The flush comes back, creeping out from her neck to the delicate curve of her shoulder. The dress only has spaghetti straps, one of which I pretend to fix into position just to touch her gorgeous creamy skin.

She jerks away like I burned her.

“Sorry,” she says, holding a hand to her throat, eyes staring at the floor. “My mum was ki—” Her voice breaks off, and she compulsively swallows once, then again. “Drunk driving is dangerous, that’s all. I didn’t mean to be rude or imply anything or…” she trails off for the second time, shaking her head.

A dead mother to add to her deadbeat father. The sharpness of her inquiry dulls to tolerable levels.
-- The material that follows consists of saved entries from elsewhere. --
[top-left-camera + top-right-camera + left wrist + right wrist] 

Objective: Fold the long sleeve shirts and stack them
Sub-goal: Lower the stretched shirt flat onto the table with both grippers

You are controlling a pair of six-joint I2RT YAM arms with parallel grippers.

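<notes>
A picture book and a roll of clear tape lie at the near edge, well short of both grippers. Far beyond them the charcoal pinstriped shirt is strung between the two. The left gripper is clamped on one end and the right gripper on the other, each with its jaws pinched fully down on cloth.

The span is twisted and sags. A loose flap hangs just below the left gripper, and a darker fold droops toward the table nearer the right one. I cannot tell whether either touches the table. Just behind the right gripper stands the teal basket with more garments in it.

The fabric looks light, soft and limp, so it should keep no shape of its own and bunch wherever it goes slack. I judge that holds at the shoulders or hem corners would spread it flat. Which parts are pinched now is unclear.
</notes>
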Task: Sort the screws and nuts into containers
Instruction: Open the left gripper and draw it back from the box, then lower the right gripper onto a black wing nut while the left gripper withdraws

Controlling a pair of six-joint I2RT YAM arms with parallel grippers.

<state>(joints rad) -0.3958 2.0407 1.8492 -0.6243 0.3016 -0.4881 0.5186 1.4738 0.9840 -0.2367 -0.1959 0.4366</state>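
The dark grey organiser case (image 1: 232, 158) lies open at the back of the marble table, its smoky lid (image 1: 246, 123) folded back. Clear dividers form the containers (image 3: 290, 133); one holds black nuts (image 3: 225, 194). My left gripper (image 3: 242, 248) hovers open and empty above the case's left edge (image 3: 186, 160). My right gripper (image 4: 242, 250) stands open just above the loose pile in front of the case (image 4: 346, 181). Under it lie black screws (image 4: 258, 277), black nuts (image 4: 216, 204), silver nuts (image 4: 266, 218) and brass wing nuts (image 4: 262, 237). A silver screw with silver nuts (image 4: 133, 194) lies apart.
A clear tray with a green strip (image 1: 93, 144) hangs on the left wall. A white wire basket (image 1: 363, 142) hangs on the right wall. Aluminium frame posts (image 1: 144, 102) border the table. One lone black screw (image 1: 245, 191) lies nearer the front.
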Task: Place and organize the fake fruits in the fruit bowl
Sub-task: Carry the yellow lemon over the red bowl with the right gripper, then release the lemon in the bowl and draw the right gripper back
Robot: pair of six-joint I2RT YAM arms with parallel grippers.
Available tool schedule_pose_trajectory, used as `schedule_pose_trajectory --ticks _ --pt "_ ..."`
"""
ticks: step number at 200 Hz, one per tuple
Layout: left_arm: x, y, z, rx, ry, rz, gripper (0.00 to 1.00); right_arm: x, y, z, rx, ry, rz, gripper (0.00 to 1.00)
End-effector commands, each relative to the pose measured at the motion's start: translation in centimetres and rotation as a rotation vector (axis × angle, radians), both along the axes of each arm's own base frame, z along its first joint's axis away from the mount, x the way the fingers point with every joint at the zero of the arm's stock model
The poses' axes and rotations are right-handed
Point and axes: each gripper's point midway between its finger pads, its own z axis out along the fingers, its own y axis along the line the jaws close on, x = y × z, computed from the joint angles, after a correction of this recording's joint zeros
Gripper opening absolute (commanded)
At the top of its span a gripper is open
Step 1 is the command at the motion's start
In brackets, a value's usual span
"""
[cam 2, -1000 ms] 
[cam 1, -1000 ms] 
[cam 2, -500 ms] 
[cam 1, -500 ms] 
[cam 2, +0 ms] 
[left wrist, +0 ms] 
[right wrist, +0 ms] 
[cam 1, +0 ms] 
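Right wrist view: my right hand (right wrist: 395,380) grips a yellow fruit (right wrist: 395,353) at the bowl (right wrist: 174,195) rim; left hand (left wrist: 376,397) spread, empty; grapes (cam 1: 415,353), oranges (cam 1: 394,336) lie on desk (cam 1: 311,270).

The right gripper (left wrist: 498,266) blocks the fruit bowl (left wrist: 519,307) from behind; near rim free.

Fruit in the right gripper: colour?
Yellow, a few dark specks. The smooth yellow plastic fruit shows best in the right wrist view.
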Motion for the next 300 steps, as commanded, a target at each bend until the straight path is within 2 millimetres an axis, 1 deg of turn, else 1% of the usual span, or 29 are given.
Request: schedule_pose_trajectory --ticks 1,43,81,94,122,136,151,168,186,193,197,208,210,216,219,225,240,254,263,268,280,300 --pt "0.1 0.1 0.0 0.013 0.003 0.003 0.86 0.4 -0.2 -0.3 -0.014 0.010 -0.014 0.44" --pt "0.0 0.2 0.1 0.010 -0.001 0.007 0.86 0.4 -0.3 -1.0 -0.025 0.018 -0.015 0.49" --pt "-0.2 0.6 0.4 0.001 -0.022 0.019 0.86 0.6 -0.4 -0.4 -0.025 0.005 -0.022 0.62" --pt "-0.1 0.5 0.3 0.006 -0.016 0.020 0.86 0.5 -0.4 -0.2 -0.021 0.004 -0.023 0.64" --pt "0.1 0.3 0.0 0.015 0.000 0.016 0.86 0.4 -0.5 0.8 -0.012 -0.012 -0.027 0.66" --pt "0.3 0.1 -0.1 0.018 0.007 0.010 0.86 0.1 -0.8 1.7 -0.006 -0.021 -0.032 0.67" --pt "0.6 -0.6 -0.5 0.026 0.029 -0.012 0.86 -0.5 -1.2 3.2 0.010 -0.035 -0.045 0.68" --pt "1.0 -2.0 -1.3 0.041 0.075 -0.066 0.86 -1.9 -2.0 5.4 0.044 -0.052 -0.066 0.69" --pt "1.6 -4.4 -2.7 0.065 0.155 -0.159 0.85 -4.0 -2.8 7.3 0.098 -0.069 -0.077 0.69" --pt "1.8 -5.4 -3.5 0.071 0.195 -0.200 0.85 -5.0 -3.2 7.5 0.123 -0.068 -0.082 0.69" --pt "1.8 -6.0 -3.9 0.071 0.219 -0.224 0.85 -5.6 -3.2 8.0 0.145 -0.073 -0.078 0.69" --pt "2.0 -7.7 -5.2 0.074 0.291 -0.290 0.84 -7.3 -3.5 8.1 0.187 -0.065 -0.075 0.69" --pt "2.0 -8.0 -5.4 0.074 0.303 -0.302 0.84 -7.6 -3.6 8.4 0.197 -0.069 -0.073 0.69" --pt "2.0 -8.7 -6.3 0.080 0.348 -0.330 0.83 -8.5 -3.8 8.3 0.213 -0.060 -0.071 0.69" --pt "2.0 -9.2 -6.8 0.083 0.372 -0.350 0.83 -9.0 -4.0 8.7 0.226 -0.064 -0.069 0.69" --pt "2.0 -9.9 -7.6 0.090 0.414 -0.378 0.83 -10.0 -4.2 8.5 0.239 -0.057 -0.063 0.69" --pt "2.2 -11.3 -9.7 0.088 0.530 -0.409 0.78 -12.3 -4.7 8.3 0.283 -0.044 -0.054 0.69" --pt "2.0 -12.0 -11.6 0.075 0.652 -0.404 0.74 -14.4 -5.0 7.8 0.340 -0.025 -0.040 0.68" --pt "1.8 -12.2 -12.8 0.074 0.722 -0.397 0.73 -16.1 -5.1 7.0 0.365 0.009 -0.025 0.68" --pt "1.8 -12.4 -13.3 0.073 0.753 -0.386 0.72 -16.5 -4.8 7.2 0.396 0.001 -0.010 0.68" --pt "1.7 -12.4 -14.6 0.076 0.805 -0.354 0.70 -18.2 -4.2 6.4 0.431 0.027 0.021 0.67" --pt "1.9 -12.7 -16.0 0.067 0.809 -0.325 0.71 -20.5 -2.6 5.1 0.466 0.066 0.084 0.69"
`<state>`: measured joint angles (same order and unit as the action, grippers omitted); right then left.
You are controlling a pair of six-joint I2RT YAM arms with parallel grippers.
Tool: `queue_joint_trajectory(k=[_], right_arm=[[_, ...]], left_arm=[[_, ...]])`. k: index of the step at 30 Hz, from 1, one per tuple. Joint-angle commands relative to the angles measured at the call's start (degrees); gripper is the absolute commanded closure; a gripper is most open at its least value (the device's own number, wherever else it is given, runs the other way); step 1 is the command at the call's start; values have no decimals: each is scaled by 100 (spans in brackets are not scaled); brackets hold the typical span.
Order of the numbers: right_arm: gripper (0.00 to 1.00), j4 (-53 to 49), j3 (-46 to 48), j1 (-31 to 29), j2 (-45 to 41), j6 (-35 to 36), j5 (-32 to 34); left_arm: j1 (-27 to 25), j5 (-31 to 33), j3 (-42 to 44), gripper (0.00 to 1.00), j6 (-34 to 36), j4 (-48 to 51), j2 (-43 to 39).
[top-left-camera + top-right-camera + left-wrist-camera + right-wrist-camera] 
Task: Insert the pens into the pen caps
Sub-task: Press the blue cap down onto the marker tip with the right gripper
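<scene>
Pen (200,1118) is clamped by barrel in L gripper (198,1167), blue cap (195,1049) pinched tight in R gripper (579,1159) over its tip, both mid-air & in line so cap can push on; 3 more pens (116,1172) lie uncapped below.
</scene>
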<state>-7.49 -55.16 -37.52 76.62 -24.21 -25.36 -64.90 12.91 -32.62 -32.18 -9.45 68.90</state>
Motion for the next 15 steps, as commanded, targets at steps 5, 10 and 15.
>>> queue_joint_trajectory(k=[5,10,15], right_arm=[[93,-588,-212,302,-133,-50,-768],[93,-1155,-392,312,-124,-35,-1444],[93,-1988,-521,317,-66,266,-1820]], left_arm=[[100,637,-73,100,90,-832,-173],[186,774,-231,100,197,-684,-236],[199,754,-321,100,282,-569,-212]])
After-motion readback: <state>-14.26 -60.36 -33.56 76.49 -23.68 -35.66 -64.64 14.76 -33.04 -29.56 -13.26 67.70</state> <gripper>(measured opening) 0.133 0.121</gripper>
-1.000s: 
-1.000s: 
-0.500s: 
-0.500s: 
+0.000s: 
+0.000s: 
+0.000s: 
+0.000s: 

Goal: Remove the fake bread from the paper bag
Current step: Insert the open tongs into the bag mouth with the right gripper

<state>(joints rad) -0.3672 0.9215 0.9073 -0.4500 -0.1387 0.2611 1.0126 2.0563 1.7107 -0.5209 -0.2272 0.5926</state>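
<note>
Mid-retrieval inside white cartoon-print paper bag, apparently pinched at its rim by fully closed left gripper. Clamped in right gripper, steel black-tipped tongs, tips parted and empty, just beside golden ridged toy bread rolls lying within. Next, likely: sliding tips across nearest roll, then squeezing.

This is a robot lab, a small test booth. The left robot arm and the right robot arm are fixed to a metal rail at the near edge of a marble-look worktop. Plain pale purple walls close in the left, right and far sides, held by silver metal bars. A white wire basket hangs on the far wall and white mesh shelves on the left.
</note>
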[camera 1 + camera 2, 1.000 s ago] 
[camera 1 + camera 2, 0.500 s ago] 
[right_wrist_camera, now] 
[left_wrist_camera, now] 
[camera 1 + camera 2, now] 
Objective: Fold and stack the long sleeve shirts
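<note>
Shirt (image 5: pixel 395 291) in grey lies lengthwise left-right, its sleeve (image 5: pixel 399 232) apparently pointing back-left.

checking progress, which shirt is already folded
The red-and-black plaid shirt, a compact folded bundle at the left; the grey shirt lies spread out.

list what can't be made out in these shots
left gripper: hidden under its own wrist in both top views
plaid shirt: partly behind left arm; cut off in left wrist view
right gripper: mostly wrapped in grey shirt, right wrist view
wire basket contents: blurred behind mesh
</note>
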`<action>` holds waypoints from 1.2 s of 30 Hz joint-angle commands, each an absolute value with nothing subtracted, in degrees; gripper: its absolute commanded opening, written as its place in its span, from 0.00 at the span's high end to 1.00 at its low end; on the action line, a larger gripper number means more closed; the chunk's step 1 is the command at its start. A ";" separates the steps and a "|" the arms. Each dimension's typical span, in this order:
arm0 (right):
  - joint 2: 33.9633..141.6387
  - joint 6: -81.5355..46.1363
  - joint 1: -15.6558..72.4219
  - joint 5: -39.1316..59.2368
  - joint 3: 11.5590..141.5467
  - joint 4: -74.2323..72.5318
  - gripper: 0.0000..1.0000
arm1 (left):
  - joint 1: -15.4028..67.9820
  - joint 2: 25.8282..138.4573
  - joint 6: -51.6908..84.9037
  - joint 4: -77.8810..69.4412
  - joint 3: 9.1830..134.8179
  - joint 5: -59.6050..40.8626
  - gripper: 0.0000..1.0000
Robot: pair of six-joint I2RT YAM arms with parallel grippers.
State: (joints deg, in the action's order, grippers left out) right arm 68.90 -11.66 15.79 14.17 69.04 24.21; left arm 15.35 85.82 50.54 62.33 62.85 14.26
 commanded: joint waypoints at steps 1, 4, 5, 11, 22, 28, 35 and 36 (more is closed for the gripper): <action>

“Luckily, I’m at the stage of inebriation where I’m incredibly forgiving,” I say, throwing my arm over her shoulder.

She’s so tiny that it steers her off on a tangent for three steps before she counters the weight. The door back to the carpark doesn’t open as we approach; the time since closing enough that they’ve turned off the sensors for the night.

Like the gallant gentleman I am, I step forward to press the release, then hold the door open for George to walk through.